*TASK DIRECTIONS*: Would you please output the data exactly, omitting no line?

*MATERIAL SUPPLIED*:
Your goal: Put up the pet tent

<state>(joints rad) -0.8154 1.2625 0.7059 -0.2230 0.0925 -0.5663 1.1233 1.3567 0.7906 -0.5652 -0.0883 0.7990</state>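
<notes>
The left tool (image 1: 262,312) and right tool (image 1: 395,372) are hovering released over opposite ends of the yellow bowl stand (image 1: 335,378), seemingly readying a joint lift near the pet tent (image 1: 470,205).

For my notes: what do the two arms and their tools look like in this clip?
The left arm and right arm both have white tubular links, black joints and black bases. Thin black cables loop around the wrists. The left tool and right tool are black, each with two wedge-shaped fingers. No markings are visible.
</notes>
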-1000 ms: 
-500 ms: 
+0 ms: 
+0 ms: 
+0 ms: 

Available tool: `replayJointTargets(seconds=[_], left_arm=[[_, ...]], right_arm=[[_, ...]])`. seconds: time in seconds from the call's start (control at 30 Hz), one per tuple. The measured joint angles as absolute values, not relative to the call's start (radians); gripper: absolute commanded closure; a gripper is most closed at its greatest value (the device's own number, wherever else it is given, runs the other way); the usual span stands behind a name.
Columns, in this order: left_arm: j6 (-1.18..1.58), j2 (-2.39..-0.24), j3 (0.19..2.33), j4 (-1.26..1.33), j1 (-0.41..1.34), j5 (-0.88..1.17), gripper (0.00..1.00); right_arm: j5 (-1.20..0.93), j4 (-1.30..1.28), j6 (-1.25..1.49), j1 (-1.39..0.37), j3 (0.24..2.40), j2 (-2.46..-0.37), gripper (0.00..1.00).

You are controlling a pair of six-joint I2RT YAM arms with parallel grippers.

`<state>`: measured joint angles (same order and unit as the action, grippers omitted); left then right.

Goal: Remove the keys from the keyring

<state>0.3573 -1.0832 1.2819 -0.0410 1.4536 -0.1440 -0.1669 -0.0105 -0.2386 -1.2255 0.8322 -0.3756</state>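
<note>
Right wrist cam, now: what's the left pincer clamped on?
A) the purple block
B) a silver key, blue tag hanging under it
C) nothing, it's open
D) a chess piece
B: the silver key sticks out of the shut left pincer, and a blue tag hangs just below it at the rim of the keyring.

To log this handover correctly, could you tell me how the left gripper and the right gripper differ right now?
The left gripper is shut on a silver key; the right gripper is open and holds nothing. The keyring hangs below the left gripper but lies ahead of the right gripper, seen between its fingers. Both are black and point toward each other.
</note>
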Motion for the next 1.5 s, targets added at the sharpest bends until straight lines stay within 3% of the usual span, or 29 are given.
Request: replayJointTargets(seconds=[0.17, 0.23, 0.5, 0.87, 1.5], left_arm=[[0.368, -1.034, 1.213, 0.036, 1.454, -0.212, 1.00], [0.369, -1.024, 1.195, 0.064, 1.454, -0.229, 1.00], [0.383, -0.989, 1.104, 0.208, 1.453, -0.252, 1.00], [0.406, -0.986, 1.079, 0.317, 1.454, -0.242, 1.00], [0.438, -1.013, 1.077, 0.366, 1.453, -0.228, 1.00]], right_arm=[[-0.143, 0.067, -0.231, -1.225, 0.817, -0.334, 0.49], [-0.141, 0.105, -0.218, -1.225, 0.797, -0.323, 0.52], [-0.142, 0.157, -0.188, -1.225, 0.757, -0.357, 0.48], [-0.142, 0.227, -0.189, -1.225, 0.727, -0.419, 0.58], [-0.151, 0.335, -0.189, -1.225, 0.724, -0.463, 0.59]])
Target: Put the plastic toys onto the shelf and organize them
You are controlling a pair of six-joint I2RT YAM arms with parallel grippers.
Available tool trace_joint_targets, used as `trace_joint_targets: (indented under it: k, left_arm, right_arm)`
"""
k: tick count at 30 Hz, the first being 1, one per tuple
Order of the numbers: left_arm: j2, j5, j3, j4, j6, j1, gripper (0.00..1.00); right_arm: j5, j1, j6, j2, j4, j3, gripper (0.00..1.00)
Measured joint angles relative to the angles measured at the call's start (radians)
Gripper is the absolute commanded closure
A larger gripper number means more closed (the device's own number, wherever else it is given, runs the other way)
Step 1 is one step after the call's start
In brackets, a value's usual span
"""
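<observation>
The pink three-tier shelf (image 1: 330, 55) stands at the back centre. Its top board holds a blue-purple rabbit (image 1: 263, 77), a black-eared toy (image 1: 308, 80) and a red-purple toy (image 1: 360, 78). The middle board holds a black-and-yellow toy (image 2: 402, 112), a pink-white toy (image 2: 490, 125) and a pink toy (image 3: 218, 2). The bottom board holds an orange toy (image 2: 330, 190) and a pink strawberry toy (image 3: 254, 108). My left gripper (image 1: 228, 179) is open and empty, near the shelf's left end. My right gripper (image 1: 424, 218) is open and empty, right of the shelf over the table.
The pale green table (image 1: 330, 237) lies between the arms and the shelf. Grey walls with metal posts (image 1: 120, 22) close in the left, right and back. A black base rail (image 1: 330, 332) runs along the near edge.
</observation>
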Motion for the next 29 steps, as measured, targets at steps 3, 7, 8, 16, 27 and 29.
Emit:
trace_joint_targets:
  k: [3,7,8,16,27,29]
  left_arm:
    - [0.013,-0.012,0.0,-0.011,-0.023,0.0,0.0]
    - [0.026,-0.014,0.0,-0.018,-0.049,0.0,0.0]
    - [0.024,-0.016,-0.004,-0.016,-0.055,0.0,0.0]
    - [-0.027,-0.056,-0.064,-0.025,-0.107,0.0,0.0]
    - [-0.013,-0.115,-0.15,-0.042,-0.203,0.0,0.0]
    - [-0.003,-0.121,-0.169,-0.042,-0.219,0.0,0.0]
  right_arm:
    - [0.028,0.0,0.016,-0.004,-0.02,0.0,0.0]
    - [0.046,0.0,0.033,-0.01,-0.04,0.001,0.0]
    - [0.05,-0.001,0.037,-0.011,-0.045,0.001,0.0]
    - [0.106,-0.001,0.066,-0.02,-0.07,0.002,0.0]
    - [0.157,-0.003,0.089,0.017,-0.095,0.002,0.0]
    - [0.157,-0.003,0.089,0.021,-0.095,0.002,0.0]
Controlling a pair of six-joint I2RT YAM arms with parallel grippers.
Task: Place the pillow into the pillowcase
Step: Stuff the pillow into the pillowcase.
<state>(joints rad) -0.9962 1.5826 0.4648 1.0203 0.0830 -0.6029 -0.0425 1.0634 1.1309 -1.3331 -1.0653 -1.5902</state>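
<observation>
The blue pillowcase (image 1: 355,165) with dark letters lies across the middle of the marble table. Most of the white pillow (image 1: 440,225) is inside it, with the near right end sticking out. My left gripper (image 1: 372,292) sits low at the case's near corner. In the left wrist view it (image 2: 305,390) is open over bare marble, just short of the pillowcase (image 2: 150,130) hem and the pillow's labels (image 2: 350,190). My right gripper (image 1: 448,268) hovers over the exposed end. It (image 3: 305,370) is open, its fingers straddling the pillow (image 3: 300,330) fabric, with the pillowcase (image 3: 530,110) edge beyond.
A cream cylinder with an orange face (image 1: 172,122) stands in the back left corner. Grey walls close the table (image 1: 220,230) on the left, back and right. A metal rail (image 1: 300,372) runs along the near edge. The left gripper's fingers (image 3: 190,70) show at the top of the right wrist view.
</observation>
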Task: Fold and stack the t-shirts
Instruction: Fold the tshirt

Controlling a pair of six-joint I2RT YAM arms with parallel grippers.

*ANSWER SPACE*:
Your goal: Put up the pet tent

<state>(joints rad) -0.8154 1.2625 0.7059 -0.2230 0.0925 -0.5663 1.1233 1.3567 0.7906 -0.5652 -0.0883 0.7990</state>
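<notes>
The left tool (image 1: 262,312) and right tool (image 1: 395,372) are hovering released over opposite ends of the yellow bowl stand (image 1: 335,378), seemingly readying a joint lift near the pet tent (image 1: 470,205).

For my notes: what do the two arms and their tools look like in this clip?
The left arm and right arm both have white tubular links, black joints and black bases. Thin black cables loop around the wrists. The left tool and right tool are black, each with two wedge-shaped fingers. No markings are visible.
</notes>
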-1000 ms: 
-500 ms: 
+0 ms: 
+0 ms: 
+0 ms: 

Available tool: `replayJointTargets(seconds=[_], left_arm=[[_, ...]], right_arm=[[_, ...]])`. seconds: time in seconds from the call's start (control at 30 Hz), one per tuple. The measured joint angles as absolute values, not relative to the call's start (radians); gripper: absolute commanded closure; a gripper is most closed at its greatest value (the device's own number, wherever else it is given, runs the other way); the usual span stands behind a name.
Columns, in this order: left_arm: j6 (-1.18..1.58), j2 (-2.39..-0.24), j3 (0.19..2.33), j4 (-1.26..1.33), j1 (-0.41..1.34), j5 (-0.88..1.17), gripper (0.00..1.00); right_arm: j5 (-1.20..0.93), j4 (-1.30..1.28), j6 (-1.25..1.49), j1 (-1.39..0.37), j3 (0.24..2.40), j2 (-2.46..-0.37), gripper (0.00..1.00).

You are controlling a pair of six-joint I2RT YAM arms with parallel grippers.

`<state>`: measured joint angles (same order and unit as the action, grippers omitted); left then right.

Goal: Remove the keys from the keyring

<state>0.3573 -1.0832 1.2819 -0.0410 1.4536 -0.1440 -0.1669 -0.0105 -0.2386 -1.2255 0.8322 -0.3756</state>
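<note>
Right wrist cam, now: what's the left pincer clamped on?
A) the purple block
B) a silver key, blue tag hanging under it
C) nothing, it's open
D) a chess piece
B: the silver key sticks out of the shut left pincer, and a blue tag hangs just below it at the rim of the keyring.

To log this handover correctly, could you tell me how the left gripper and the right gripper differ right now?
The left gripper is shut on a silver key; the right gripper is open and holds nothing. The keyring hangs below the left gripper but lies ahead of the right gripper, seen between its fingers. Both are black and point toward each other.
</note>
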Motion for the next 1.5 s, targets added at the sharpest bends until straight lines stay within 3% of the usual span, or 29 are given.
Request: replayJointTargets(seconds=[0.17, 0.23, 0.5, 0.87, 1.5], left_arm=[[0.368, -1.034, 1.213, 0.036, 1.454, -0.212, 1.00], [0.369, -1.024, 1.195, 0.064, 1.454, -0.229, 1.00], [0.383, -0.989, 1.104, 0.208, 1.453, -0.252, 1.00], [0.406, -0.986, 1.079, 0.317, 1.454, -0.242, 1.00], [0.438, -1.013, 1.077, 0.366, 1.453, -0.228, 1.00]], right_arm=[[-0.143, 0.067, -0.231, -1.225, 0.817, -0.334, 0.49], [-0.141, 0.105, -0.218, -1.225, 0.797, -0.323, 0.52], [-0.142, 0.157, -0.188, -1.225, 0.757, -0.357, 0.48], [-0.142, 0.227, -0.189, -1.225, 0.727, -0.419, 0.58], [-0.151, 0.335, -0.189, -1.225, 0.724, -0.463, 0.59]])
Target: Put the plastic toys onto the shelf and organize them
You are controlling a pair of six-joint I2RT YAM arms with parallel grippers.
Available tool trace_joint_targets, used as `trace_joint_targets: (indented under it: k, left_arm, right_arm)`
"""
k: tick count at 30 Hz, the first being 1, one per tuple
Order of the numbers: left_arm: j2, j5, j3, j4, j6, j1, gripper (0.00..1.00); right_arm: j5, j1, j6, j2, j4, j3, gripper (0.00..1.00)
Measured joint angles relative to the angles measured at the call's start (radians)
Gripper is the absolute commanded closure
A larger gripper number means more closed (the device's own number, wherever else it is given, runs the other way)
Step 1 is one step after the call's start
In brackets, a value's usual span
"""
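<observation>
The pink three-tier shelf (image 1: 330, 55) stands at the back centre. Its top board holds a blue-purple rabbit (image 1: 263, 77), a black-eared toy (image 1: 308, 80) and a red-purple toy (image 1: 360, 78). The middle board holds a black-and-yellow toy (image 2: 402, 112), a pink-white toy (image 2: 490, 125) and a pink toy (image 3: 218, 2). The bottom board holds an orange toy (image 2: 330, 190) and a pink strawberry toy (image 3: 254, 108). My left gripper (image 1: 228, 179) is open and empty, near the shelf's left end. My right gripper (image 1: 424, 218) is open and empty, right of the shelf over the table.
The pale green table (image 1: 330, 237) lies between the arms and the shelf. Grey walls with metal posts (image 1: 120, 22) close in the left, right and back. A black base rail (image 1: 330, 332) runs along the near edge.
</observation>
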Motion for the next 29 steps, as measured, targets at steps 3, 7, 8, 16, 27 and 29.
Emit:
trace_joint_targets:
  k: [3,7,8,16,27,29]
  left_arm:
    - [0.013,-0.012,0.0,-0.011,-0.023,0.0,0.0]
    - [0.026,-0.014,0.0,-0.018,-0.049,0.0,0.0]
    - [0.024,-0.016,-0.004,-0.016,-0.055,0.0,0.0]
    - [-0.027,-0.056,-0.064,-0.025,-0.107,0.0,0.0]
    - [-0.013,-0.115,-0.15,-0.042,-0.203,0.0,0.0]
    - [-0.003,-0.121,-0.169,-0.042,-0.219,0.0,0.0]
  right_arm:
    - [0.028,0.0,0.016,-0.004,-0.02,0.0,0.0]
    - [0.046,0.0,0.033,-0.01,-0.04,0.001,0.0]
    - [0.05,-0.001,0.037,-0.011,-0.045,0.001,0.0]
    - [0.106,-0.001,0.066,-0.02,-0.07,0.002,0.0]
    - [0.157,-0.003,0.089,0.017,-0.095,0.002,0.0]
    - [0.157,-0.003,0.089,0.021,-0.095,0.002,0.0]
Controlling a pair of six-joint I2RT YAM arms with parallel grippers.
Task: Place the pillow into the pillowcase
Step: Stuff the pillow into the pillowcase.
<state>(joints rad) -0.9962 1.5826 0.4648 1.0203 0.0830 -0.6029 -0.0425 1.0634 1.1309 -1.3331 -1.0653 -1.5902</state>
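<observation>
The blue pillowcase (image 1: 355,165) with dark letters lies across the middle of the marble table. Most of the white pillow (image 1: 440,225) is inside it, with the near right end sticking out. My left gripper (image 1: 372,292) sits low at the case's near corner. In the left wrist view it (image 2: 305,390) is open over bare marble, just short of the pillowcase (image 2: 150,130) hem and the pillow's labels (image 2: 350,190). My right gripper (image 1: 448,268) hovers over the exposed end. It (image 3: 305,370) is open, its fingers straddling the pillow (image 3: 300,330) fabric, with the pillowcase (image 3: 530,110) edge beyond.
A cream cylinder with an orange face (image 1: 172,122) stands in the back left corner. Grey walls close the table (image 1: 220,230) on the left, back and right. A metal rail (image 1: 300,372) runs along the near edge. The left gripper's fingers (image 3: 190,70) show at the top of the right wrist view.
</observation>
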Task: Fold and stack the t-shirts
Instruction: Fold the tshirt

Controlling a pair of six-joint I2RT YAM arms with parallel grippers.

The exercise is finished and nothing remains.